Copy each line of the entries that includes the word "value".

[Collected data entries]
—————
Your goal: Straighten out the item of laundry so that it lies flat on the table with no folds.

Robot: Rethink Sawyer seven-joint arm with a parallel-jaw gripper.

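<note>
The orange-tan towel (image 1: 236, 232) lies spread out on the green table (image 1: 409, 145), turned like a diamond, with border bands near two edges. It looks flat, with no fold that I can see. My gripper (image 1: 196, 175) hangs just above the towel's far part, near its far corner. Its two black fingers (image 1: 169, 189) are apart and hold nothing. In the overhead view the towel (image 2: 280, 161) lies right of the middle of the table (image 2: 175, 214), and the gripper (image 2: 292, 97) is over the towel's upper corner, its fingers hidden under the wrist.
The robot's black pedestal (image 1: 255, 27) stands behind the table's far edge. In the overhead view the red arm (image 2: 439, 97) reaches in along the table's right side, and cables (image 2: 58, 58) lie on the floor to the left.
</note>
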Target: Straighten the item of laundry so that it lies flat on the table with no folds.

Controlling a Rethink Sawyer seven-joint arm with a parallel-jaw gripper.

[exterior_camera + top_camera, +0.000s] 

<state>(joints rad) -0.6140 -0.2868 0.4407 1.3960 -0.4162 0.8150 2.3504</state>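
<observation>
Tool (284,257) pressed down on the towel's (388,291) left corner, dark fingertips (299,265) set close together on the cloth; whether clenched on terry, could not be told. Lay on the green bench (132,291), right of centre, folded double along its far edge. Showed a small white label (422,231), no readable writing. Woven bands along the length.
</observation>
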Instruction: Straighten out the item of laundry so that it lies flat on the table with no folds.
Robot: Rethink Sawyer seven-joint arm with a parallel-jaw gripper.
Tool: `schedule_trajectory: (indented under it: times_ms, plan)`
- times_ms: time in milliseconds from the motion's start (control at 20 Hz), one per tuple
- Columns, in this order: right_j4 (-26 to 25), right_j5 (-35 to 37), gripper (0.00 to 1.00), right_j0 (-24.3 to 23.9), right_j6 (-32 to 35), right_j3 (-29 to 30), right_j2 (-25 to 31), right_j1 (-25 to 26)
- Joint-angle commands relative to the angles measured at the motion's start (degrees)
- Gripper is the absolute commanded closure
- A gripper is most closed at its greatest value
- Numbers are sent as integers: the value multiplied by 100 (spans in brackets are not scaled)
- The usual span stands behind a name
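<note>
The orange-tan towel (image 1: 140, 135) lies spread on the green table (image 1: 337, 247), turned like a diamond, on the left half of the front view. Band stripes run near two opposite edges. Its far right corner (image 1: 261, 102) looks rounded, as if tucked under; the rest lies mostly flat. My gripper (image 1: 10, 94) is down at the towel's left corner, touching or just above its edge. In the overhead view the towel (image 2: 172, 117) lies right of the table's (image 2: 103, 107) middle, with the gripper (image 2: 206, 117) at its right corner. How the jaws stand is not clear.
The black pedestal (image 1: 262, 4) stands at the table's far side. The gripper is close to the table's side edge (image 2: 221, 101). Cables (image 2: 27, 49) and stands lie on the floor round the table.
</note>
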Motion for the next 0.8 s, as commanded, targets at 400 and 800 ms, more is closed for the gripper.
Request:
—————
● **COMPLETED EXERCISE**:
- A gripper is most closed at its greatest value
- Numbers are sent as integers: the value multiplied by 100 (spans in brackets are not scaled)

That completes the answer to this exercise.